Problem to solve - Please report how many lines in the following material hold the string "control", giving only the number.

━━━━

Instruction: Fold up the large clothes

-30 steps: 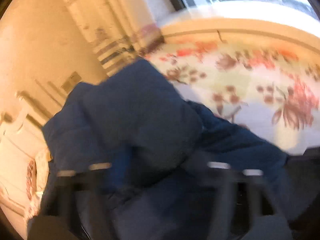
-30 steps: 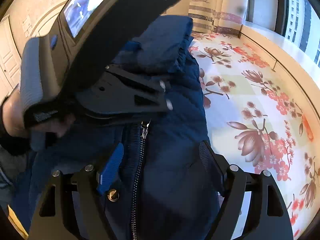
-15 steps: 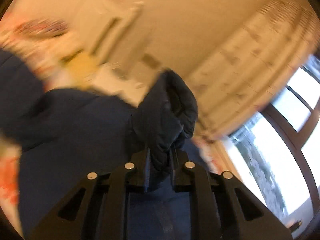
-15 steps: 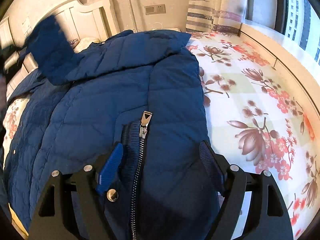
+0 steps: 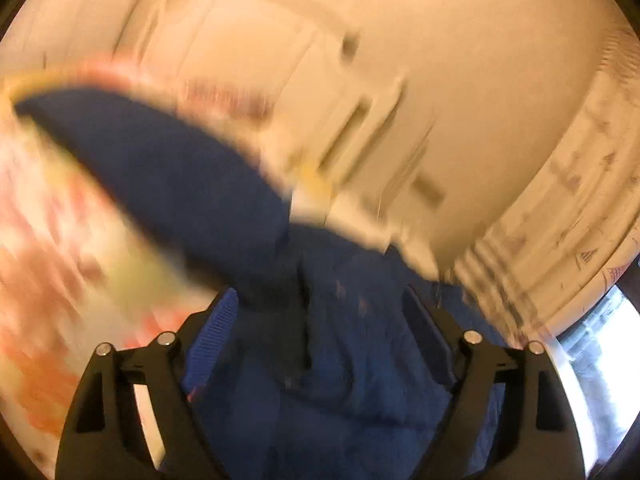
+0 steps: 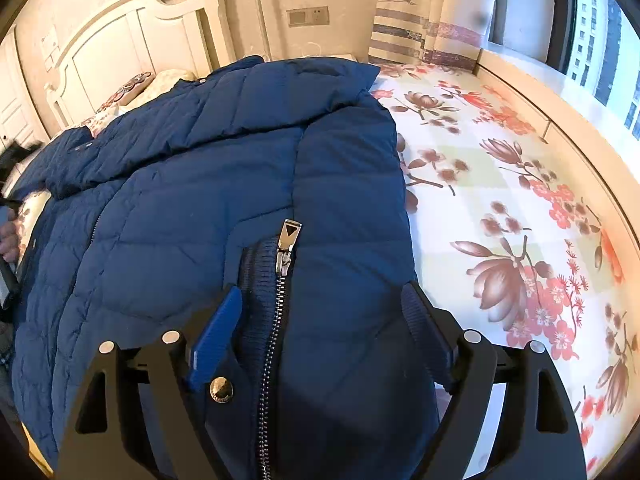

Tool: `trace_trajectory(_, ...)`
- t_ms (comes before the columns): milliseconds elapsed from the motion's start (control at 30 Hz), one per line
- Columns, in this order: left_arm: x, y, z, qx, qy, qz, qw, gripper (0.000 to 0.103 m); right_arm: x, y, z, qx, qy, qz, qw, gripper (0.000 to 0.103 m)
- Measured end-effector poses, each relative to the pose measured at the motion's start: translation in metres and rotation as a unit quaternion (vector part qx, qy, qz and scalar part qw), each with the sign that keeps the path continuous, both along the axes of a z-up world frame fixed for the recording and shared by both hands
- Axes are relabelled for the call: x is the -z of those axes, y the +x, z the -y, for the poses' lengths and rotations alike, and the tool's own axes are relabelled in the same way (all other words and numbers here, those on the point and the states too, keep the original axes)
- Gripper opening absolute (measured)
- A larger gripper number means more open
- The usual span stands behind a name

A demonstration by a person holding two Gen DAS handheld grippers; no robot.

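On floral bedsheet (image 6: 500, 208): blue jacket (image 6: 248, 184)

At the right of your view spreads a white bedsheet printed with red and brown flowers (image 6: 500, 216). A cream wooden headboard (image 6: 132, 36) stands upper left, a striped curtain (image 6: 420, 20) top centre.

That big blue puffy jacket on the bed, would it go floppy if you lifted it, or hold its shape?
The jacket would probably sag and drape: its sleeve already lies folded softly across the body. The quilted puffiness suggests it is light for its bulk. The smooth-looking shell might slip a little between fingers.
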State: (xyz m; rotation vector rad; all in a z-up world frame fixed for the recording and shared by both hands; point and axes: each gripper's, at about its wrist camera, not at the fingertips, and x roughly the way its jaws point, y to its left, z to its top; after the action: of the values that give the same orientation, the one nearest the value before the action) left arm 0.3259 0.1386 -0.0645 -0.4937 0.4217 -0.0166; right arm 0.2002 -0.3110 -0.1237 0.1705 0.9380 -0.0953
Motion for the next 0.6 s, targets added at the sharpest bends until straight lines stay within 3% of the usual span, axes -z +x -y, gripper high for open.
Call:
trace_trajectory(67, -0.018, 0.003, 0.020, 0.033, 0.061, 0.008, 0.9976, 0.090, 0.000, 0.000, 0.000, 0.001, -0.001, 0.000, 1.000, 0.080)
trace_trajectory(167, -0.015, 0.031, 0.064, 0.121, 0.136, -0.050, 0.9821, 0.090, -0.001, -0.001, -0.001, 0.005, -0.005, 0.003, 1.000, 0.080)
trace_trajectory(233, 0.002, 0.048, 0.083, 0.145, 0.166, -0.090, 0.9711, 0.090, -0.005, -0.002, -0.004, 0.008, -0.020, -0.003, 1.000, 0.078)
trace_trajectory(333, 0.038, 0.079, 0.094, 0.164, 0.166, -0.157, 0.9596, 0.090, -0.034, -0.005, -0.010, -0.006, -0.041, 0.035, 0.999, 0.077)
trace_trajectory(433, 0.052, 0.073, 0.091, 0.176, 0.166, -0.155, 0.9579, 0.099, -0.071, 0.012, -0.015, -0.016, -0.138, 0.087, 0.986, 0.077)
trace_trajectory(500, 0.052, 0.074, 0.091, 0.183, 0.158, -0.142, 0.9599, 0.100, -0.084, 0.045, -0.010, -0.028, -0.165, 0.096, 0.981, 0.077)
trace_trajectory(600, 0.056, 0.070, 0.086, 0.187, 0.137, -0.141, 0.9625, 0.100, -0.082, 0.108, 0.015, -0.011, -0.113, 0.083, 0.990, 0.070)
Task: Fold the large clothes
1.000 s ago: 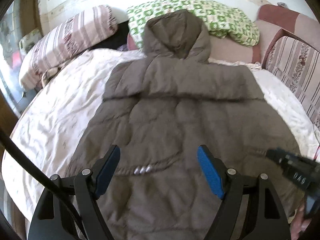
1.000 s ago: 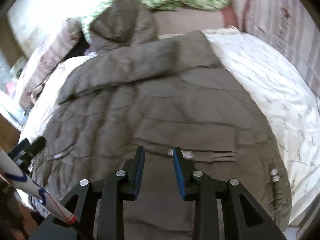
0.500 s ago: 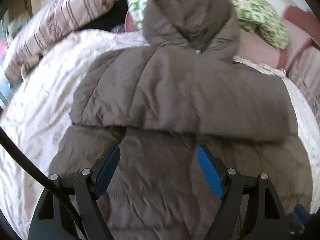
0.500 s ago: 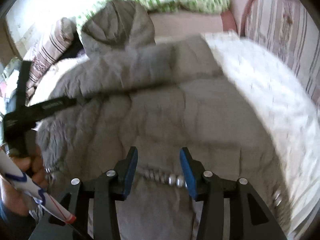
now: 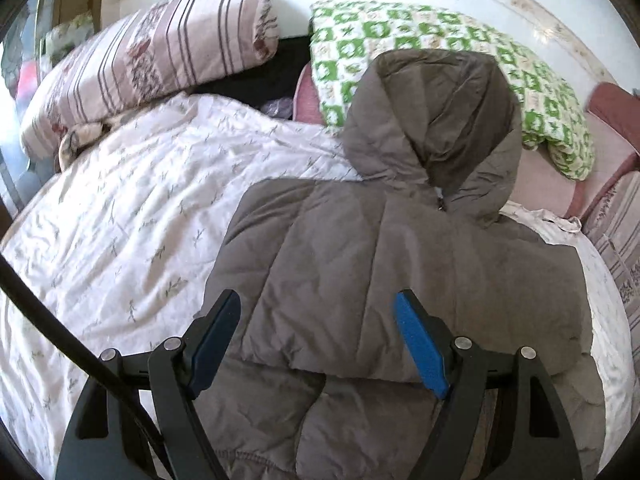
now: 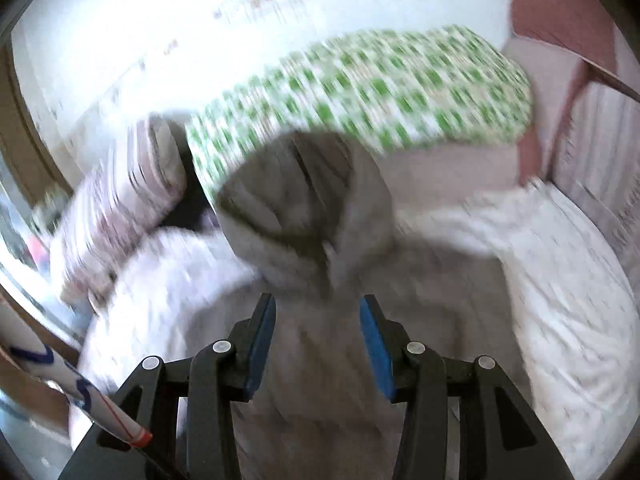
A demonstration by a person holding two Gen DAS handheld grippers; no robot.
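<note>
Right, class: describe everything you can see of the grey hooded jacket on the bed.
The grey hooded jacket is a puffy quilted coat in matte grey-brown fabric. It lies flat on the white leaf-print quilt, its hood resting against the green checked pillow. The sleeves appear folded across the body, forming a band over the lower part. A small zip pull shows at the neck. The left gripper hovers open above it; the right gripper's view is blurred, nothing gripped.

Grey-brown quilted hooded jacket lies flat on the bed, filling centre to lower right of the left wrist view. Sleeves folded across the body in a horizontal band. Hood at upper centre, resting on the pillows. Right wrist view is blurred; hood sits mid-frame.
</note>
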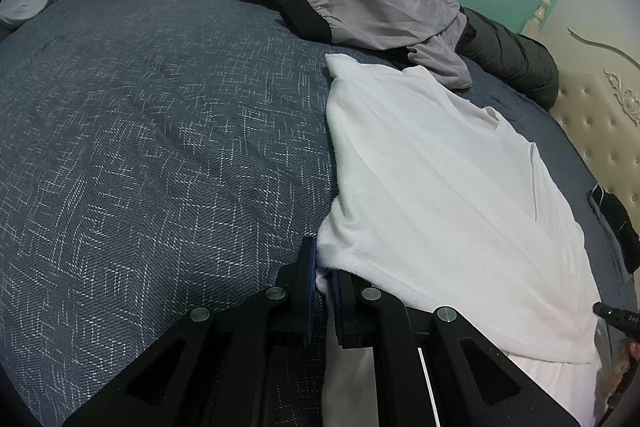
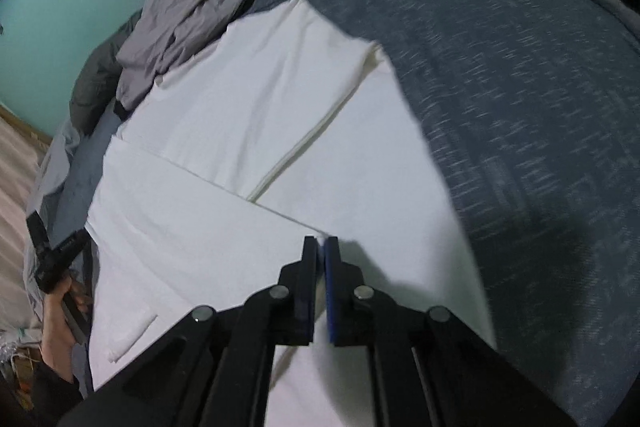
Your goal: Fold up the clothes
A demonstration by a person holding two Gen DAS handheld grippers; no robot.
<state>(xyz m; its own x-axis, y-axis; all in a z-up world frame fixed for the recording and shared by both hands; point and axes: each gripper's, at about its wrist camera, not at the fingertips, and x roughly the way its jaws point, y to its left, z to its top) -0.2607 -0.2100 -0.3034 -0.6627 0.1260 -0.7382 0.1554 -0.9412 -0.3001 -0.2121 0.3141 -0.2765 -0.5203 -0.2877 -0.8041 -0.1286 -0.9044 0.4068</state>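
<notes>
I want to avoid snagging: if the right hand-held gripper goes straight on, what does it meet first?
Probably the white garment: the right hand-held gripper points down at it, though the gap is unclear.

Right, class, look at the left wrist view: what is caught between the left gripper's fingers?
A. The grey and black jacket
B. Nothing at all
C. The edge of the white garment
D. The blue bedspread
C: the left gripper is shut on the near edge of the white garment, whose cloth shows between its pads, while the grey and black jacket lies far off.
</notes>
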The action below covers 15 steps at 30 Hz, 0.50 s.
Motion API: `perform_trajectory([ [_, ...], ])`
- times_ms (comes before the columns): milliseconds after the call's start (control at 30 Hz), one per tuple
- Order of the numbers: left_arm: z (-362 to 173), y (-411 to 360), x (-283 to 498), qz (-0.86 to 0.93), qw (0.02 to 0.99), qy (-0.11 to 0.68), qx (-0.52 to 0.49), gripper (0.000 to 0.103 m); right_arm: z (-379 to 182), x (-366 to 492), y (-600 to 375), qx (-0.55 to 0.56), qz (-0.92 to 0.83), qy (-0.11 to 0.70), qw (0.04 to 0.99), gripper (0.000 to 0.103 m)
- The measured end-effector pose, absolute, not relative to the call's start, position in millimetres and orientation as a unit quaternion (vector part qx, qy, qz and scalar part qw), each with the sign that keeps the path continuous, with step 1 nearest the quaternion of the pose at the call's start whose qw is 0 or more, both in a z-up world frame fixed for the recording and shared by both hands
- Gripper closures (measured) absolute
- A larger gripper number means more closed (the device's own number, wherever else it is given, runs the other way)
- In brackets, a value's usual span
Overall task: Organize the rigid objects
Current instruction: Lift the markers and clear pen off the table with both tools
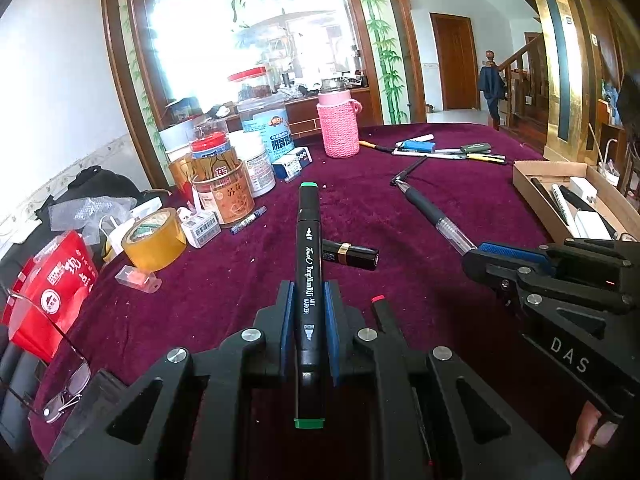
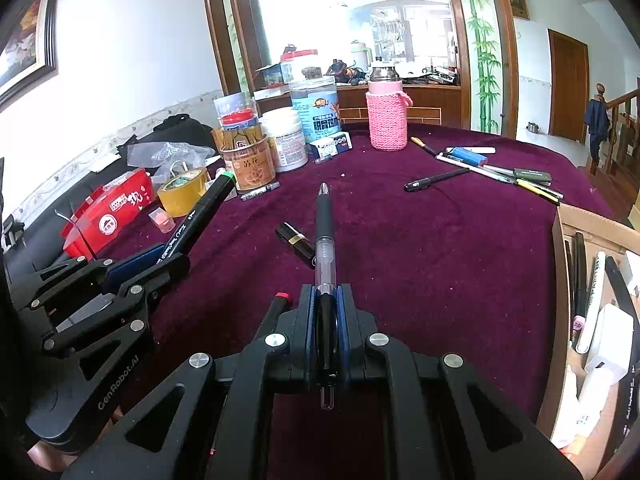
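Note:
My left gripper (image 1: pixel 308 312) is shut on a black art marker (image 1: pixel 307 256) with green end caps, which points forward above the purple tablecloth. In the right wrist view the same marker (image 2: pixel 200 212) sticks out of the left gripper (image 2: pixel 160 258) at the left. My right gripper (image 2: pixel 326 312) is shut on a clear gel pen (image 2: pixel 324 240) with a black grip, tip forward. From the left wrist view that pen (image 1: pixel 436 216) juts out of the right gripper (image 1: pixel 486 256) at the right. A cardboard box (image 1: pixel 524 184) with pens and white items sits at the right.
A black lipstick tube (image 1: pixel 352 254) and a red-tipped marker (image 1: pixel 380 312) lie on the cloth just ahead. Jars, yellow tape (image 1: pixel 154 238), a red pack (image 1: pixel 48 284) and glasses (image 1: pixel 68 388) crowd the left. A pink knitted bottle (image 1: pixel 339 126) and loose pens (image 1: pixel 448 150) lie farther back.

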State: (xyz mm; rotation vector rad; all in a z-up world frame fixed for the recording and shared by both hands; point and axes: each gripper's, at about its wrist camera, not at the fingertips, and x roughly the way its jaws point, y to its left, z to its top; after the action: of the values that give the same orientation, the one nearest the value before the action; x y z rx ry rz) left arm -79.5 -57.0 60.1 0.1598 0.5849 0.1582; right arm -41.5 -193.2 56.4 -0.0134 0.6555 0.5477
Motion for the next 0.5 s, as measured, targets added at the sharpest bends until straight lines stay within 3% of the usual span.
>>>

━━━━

Task output - 2